They angled back through the city’s maze of antiquated thoroughfares and side lanes, battling at the run, spreading word of the evacuation and coaxing frightened fighting folk out of hiding.
When they slowed to rest their steeds as they crossed a sewage culvert, Wilf caught up with Gonji.
“Who in hell was supposed to alert those poor fools in the north central sector?” he called at Gonji’s back.
The samurai tossed his head impatiently, his manner peremptory. “I don’t know—forget it.” But it was a lie, for the north central sector alert had been entrusted to Wilf’s brothers, Strom and Lorenz.
CHAPTER NINETEEN
Alain Paille hunkered in the bell tower, assessing the battle below, thrilling to the ferocious movement of men and animals and the tools men had fashioned. He fancied that he was witness to a movement of epochal, far-reaching consequence, and that he occupied a pivotal part in it.
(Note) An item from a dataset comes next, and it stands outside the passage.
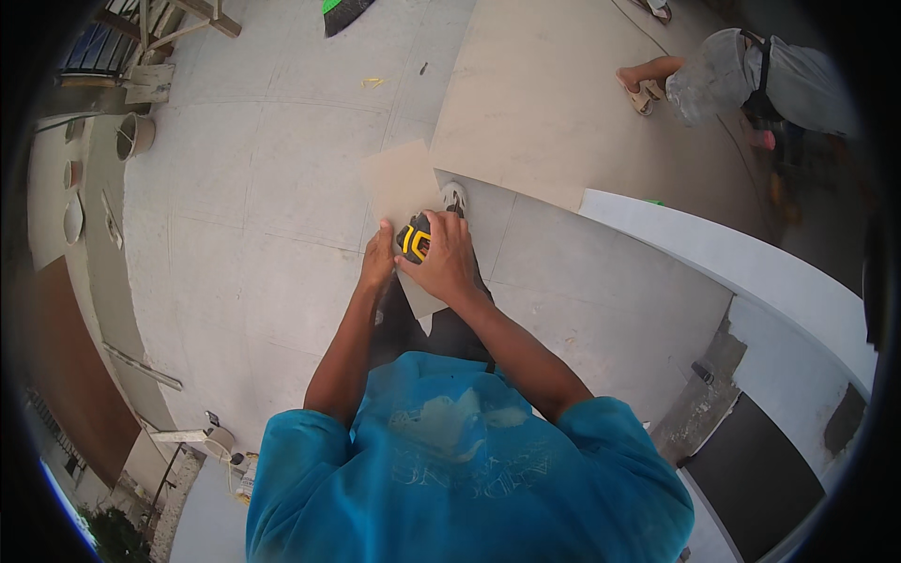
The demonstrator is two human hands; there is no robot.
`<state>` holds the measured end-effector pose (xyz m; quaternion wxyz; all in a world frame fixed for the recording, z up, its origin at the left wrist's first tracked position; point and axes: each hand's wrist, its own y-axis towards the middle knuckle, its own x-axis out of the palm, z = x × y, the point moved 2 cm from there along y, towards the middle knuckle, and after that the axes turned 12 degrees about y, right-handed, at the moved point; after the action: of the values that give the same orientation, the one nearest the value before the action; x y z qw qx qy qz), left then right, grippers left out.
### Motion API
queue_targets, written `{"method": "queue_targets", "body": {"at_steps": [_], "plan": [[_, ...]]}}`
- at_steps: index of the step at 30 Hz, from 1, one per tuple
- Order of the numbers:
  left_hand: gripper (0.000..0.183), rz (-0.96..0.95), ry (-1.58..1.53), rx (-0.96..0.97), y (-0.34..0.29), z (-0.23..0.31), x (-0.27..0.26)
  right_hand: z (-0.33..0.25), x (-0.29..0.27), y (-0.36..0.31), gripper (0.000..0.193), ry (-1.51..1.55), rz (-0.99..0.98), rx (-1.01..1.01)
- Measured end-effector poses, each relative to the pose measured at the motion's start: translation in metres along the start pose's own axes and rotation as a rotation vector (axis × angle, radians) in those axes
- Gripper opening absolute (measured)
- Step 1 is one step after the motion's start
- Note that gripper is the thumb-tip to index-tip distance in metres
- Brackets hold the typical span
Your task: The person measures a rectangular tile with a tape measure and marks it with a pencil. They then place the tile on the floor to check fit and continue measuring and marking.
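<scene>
A long, narrow beige tile or board extends ahead of my body, over my dark trousers and the floor. My left hand grips its left edge, fingers pointing forward. On top of it is a black and yellow tape measure, with my right hand closed around its right side. The two hands are close together, the tape measure between them. No drawn-out blade can be made out. My fingers cover part of the tape's case, and whatever is under the board is hidden.
A large beige slab lies ahead to the right, beside a white ledge. Another person is bent over at the far right. A bucket stands at left; a broom head lies ahead on the tiled floor.
</scene>
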<state>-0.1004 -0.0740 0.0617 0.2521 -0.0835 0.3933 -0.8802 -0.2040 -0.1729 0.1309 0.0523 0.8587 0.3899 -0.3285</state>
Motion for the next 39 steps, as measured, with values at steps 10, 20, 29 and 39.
{"method": "queue_targets", "body": {"at_steps": [10, 20, 29, 39], "plan": [[0.074, -0.178, 0.186, -0.099, 0.203, 0.009, 0.086, 0.233, -0.002, 0.122, 0.088, 0.859, -0.046, 0.618], [0.070, 0.016, 0.059, -0.314, 0.428, -0.049, 0.175, 0.512, 0.051, 0.243, 0.055, 1.529, 0.373, 0.776], [0.051, 0.019, 0.170, -0.608, 0.321, -0.218, 0.108, 0.678, 0.040, 0.309, 0.075, 1.287, 0.618, 0.728], [0.043, 0.158, 0.275, -0.819, 0.197, -0.213, 0.037, 0.699, 0.043, 0.314, 0.074, 1.179, 0.484, 0.760]]}}
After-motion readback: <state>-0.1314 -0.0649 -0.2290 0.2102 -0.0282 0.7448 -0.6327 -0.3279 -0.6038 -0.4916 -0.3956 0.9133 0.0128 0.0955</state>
So it was that he drew poetically elliptical parallels between the raging elements and the wild human conflict they backdropped. His pen fairly flew, under the light of a flickering candle, scarcely able to keep pace with the images in his head: the rain and wind and blood; the mud and trench offal; the clash and thunder in darkness; the screams of the terrified; the forms of the dead and dying.
The price, he wrote, of freedom....
The stench of death suddenly thickened in his nostrils, then—
Upon being fixated by the nightmarish vision, at first he thought it must be the wine he sloshed, heightening his sensibilities. Paille had known such effects before.
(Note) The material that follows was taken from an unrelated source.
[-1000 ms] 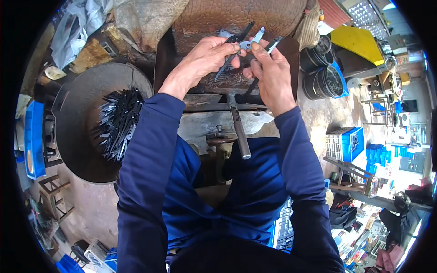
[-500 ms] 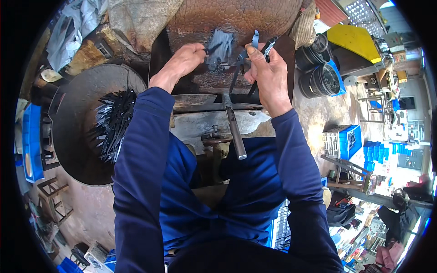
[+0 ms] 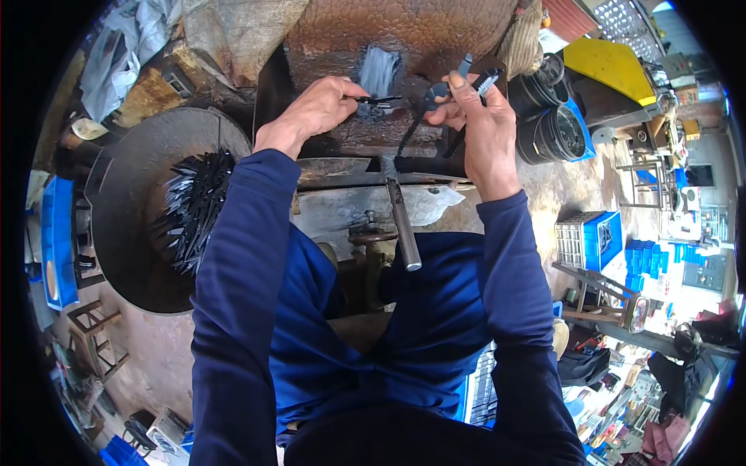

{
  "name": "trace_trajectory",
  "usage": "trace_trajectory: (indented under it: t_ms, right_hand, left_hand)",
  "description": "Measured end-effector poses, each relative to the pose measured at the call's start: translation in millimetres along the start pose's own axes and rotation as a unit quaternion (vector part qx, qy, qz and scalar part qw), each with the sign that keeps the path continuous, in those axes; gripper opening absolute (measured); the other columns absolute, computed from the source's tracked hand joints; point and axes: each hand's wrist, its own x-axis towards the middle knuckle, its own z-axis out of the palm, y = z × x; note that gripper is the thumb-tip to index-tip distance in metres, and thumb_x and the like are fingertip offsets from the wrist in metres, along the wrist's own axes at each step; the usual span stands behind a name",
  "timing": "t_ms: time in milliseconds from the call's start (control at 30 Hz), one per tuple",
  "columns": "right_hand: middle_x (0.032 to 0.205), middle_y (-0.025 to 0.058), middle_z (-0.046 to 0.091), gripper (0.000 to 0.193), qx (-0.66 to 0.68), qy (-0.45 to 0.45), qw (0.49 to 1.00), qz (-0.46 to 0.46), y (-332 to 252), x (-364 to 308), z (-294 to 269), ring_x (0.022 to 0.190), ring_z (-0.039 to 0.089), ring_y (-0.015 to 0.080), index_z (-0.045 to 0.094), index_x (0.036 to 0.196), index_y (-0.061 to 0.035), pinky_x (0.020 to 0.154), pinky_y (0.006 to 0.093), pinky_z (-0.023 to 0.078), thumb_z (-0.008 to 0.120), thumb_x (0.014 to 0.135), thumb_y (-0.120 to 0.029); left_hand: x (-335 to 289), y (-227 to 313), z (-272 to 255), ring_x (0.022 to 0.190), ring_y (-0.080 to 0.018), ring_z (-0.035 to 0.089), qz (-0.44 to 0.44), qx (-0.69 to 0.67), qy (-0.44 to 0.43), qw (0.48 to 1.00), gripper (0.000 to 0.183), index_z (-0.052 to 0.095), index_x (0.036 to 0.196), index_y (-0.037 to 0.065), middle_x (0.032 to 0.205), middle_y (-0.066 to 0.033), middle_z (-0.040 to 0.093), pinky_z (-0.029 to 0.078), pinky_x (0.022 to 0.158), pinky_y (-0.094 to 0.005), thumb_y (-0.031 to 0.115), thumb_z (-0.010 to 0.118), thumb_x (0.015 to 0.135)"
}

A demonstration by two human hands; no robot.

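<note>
My left hand, at the worn brown work surface, pinches a thin dark metal strip lying almost level. To its right, my right hand is closed around dark metal pieces. One piece has a curved part and a long thin leg hanging down; another shows a toothed, shiny edge by the fingertips. My fingers cover much of them, so their exact kind is unclear. Between the hands is a pale, scraped patch. A round metal bar juts toward me from the near edge.
At my left stands a large round metal pan with a heap of dark metal strips. Black buckets stand to the right, below a yellow panel. Farther right are a blue-and-white crate and a wooden stool.
My right hand has moved right and slightly nearer with its metal pieces. The strip in my left hand has swung from slanting upward to almost level.
</note>
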Motion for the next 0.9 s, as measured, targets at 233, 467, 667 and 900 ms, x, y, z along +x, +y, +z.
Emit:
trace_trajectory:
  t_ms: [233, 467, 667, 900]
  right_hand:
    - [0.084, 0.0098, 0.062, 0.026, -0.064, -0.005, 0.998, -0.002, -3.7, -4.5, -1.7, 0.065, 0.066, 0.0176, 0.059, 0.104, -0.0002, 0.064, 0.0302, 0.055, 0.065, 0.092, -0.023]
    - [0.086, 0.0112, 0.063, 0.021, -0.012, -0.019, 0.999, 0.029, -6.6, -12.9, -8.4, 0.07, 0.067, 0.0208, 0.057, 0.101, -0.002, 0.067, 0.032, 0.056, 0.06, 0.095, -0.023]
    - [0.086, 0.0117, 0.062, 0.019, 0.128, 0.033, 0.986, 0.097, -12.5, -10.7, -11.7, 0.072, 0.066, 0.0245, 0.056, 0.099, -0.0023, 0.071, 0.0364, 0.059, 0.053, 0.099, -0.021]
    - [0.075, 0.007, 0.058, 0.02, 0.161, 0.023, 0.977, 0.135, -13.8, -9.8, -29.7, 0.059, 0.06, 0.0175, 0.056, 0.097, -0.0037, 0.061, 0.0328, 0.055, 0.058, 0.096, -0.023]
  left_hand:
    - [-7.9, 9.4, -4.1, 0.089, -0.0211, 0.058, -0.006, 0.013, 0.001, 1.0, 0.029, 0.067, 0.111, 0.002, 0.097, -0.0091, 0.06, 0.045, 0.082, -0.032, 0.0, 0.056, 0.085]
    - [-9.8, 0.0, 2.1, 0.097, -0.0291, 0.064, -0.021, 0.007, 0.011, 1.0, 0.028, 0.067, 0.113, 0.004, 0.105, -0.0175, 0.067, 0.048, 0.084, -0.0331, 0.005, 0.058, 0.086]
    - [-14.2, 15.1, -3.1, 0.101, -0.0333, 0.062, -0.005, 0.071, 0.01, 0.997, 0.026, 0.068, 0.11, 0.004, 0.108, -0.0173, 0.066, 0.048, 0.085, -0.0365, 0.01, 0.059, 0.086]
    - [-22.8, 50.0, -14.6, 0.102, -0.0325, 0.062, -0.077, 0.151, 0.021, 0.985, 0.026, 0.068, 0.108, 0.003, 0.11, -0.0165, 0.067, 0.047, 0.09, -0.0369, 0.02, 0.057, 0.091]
But never such a shape as this that loomed up through the belfry hatch to pierce his soul with its demon eyes. The monstrous canine head, the head of a golden wolf, seemed to grin as the artist-poet gripped his dagger and raised it defensively. Paille’s eyes strained at their sockets. The wine jug tipped and sloshed.
“What—what manner of Beastie might ye be?”
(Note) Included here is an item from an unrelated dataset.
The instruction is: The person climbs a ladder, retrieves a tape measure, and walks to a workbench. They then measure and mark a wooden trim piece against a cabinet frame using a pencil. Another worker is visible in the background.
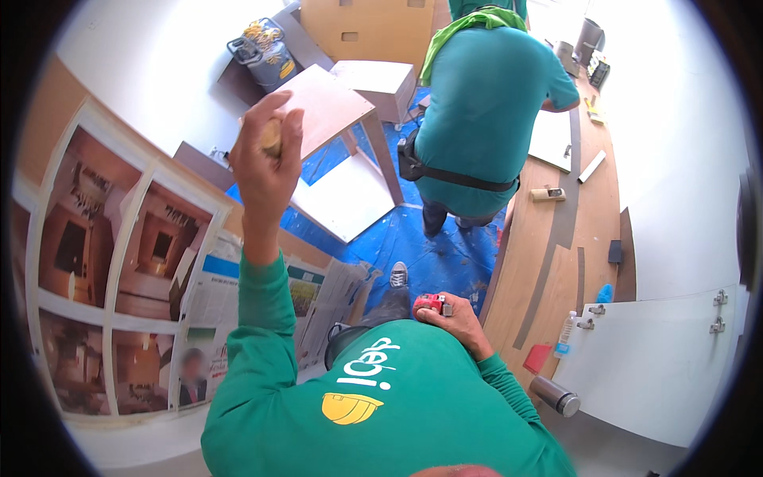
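My left hand is raised at the left, its fingers curled round a small tan rounded piece that looks like a wooden handle end; the rest of it is hidden in the palm. Close to my belly, my right hand grips a red tape measure with a metal clip. Beyond my left hand stands a wooden cabinet frame with a pale top. A white panel lies at its foot.
Ahead, a co-worker in a teal shirt bends forward over a blue floor sheet. A long wooden bench at the right bears a block plane, a bottle and a steel flask. A hinged white door panel stands beside it.
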`<state>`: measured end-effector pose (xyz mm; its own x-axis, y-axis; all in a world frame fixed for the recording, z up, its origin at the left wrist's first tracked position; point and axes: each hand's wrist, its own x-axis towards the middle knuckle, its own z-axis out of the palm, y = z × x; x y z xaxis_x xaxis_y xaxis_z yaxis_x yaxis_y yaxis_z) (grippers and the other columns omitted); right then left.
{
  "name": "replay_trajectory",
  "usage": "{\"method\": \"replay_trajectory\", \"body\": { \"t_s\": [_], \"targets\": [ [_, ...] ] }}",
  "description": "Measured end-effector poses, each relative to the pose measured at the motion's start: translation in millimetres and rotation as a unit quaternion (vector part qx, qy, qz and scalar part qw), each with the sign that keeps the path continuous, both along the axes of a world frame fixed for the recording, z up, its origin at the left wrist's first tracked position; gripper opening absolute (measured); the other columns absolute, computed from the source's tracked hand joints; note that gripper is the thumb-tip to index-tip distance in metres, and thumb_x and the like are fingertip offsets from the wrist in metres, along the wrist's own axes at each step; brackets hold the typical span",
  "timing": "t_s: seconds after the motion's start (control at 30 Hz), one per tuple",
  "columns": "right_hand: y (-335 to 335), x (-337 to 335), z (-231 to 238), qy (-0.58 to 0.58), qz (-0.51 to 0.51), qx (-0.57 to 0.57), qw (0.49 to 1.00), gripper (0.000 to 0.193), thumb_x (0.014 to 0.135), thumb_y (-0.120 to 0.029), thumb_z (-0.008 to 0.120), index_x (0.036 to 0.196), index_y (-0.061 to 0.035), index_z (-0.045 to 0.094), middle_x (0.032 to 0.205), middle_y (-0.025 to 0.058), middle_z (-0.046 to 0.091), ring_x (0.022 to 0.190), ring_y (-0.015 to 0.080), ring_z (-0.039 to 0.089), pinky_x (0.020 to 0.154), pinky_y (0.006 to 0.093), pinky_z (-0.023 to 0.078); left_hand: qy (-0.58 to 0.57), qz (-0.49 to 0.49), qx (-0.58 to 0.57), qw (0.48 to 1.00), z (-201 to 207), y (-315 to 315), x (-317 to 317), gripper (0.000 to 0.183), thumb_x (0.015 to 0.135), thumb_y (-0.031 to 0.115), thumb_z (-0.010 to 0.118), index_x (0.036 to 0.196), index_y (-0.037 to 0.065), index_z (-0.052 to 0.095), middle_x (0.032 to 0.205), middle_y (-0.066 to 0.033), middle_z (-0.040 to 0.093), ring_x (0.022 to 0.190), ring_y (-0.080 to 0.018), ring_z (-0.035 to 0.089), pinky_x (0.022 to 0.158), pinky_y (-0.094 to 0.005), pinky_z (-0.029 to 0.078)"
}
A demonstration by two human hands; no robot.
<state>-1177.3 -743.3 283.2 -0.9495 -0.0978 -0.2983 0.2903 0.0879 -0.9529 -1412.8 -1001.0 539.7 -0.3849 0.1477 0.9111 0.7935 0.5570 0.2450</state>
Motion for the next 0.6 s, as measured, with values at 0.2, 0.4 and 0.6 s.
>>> {"method": "replay_trajectory", "body": {
  "t_s": [0.2, 0.4, 0.6],
  "targets": [
    [8.2, -29.5, 4.1, -0.045, -0.079, -0.059, 0.994, 0.032, 0.096, -0.03, 0.084, 0.112, -0.0026, 0.078, 0.096, 0.0024, 0.076, 0.087, 0.0086, 0.068, 0.078, 0.0285, 0.056, 0.049, 0.095, -0.195, 0.975, -78.4, -11.6, -179.8, 0.021, 0.096, 0.013, 0.077, 0.116, 0.02, 0.076, 0.084, -0.0034, 0.062, 0.079, -0.0238, 0.069, 0.068, -0.0418, 0.055],
    [-1.8, -59.1, -10.5, -0.069, -0.179, -0.123, 0.974, 0.028, 0.098, -0.024, 0.083, 0.114, -0.0021, 0.076, 0.098, 0.0009, 0.074, 0.086, 0.0086, 0.068, 0.077, 0.0274, 0.056, 0.0, 0.085, -0.35, 0.933, -210.6, -44.4, -334.5, 0.023, 0.095, 0.015, 0.07, 0.116, 0.022, 0.077, 0.093, -0.0016, 0.07, 0.094, -0.0215, 0.072, 0.085, -0.0411, 0.054],
    [-23.1, -89.0, -4.0, -0.079, -0.218, -0.103, 0.967, 0.03, 0.097, -0.023, 0.084, 0.118, -0.0011, 0.077, 0.101, 0.0028, 0.076, 0.088, 0.0108, 0.069, 0.08, 0.0286, 0.056, -0.066, 0.1, -0.481, 0.868, -317.0, -125.8, -393.4, 0.023, 0.096, 0.025, 0.07, 0.119, 0.026, 0.074, 0.1, 0.0001, 0.069, 0.106, -0.0194, 0.068, 0.094, -0.0399, 0.047]
  ]
}}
When he heard the voice that came in impossible reply, he felt the warm trickle spread through his breeches.
“Just another...Frenchman,” the creature rasped. And an instant later it was gone.
Paille rose shakily and leaned out the belfry to see what ensued. “Deathwind,” he whispered. “The Deathwind—
“The DEATHWIND, Vedun!” he screamed from the tower in his herald’s voice. “Your Deliverer is come! Shi-kaze! Shi-kaze!”
He shredded his shirt and waxed the strips from his guttering taper. Stuffed them into his ears. Then he swung down the bell ropes and clanged the gonging alarm signal the city heard only in times of dire emergency.
* * * *
Anton the Gray knight saw his men fall back from the awesome sight of the Beast that stormed from the bell tower, hefting the giant sword and battle-axe that had once hung above the mantel in Tralayn’s ancient house: Mute omens of this day. Of unknown origin but clear and terrible purpose.
The stiff resistance formed by mixed Llorm and mercenaries crumbled and retreated in horror before the werewolf’s attack. Seven-and-a-half feet of looming fury, gyrating those huge, verdigris-stained weapons that had become legendary in the taverns.
Anton winced to see two mercenaries shredded in a single blow of the giant double-edged axe, their bodies sundered and cast aside in pieces. He heard Paille’s mad pronouncement from the tower, followed by the din of the alarm bells. He remembered what he had been told to expect this night—as if any expectation could have prepared him for this.
And slowly, not certain that he was doing the right thing, he urged his resisting steed forward, rallying his troops around him. The militia began to press in as Simon’s bestial attack drove the shocked occupation force back through the gatehouse to reassemble.
The weapons and armored coaches were again in the hands of the militia. Bolts peppered them from the walls, and an occasional lead ball from a well-tended pistol found its mark in their numbers. But Anton held them steady, and the weapons were furiously disbursed.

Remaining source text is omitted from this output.